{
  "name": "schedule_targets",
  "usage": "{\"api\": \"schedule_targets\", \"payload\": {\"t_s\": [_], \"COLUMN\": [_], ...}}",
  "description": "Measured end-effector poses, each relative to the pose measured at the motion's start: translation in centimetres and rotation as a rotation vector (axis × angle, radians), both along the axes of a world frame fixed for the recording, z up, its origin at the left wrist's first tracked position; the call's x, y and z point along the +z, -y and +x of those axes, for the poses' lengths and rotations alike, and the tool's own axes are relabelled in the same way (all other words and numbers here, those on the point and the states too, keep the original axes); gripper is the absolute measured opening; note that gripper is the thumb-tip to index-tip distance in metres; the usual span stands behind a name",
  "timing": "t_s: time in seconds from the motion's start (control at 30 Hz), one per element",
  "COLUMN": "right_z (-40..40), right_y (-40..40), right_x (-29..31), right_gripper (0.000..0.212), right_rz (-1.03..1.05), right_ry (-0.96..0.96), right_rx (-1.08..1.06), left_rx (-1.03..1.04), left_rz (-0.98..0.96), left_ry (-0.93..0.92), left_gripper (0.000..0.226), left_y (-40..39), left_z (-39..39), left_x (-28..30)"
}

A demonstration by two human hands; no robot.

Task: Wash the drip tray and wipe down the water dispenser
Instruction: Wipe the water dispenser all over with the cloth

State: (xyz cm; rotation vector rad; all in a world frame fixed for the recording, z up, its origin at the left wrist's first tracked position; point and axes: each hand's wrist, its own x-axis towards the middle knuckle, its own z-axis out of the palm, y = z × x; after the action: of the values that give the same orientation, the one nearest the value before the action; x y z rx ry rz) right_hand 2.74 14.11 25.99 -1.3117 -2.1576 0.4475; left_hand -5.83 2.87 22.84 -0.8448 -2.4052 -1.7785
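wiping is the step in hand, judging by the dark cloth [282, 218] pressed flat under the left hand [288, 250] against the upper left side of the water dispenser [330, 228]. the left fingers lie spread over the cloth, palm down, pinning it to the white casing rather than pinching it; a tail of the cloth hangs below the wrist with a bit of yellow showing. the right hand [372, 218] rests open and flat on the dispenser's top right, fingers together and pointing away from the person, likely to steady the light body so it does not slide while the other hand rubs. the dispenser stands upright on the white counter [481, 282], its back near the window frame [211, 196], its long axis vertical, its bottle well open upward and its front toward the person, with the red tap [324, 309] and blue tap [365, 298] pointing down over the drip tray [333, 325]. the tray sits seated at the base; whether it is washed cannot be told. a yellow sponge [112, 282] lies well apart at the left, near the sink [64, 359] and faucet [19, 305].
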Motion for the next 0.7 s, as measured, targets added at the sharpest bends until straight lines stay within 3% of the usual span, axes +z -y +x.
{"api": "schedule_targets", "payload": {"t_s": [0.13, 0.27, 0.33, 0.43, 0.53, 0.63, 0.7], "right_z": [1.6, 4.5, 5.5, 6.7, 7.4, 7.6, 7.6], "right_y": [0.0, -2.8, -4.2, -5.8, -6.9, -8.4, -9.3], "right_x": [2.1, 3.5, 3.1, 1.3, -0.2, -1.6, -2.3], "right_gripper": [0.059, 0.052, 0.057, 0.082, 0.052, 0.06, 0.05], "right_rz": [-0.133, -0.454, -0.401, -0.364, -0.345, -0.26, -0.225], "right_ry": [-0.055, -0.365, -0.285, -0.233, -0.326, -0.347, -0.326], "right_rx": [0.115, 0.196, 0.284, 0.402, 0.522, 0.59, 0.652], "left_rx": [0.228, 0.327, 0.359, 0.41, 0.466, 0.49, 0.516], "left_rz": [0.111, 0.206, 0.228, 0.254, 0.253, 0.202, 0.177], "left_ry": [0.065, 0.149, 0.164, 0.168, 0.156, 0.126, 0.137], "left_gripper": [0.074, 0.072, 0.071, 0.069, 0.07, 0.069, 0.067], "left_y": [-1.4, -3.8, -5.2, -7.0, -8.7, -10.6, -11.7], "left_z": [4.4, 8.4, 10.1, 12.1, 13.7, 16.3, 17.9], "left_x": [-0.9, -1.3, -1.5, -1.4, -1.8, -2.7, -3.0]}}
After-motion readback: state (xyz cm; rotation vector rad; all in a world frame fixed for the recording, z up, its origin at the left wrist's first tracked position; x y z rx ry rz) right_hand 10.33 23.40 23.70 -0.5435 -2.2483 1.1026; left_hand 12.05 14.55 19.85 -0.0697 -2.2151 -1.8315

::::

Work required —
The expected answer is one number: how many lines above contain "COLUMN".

Solved exercise —
2